• [EXERCISE PROMPT]:
Return only the lines below starting at the line containing "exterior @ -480" and ending at the line containing "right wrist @", both included, exactly as they are and with no pictures.

BEGIN MATERIAL FOR THIS TASK

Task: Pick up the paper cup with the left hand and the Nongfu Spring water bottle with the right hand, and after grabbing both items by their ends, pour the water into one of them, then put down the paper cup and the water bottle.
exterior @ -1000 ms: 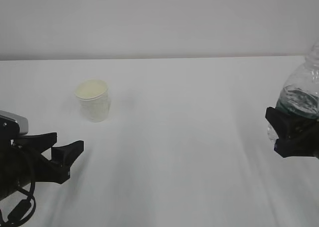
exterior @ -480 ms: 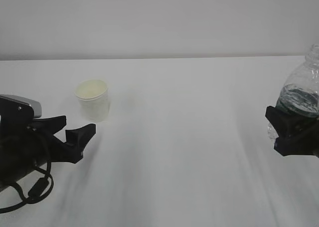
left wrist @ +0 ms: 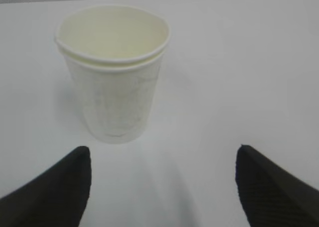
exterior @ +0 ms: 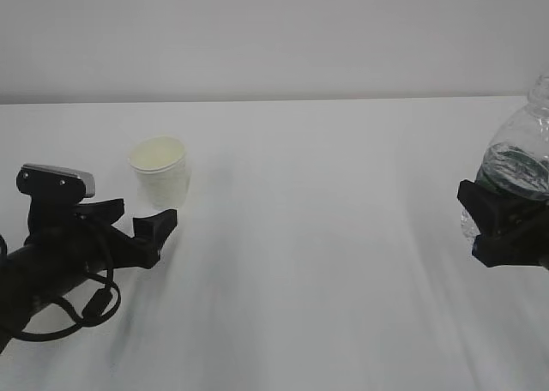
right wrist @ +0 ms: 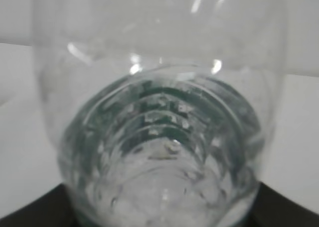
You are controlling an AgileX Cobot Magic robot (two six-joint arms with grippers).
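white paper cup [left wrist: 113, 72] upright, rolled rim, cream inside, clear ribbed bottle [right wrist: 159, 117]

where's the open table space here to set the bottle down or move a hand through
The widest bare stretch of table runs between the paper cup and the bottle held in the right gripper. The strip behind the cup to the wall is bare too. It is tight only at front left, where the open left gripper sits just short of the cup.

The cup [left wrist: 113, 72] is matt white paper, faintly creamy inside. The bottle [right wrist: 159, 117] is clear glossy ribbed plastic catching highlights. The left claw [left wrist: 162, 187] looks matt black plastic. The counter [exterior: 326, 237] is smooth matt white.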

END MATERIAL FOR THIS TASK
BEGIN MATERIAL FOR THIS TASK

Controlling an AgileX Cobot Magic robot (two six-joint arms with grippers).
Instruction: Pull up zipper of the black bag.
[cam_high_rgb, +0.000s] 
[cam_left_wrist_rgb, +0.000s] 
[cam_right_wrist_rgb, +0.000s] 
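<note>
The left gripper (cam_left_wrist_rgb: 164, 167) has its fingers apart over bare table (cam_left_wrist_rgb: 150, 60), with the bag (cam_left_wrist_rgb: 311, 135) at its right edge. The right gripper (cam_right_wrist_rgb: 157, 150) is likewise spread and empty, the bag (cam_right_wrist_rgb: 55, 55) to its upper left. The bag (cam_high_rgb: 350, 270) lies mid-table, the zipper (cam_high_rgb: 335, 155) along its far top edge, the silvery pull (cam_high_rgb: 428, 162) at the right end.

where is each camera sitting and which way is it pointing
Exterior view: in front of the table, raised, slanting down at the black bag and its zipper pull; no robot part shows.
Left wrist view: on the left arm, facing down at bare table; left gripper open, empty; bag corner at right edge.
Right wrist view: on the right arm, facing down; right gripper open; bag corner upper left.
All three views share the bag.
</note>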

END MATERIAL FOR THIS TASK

• [REPLY TO THE EXERCISE]:
exterior @ -480 ms: 
left wrist @ +0 ms: 
exterior @ +0 ms: 
right wrist @ +0 ms: 

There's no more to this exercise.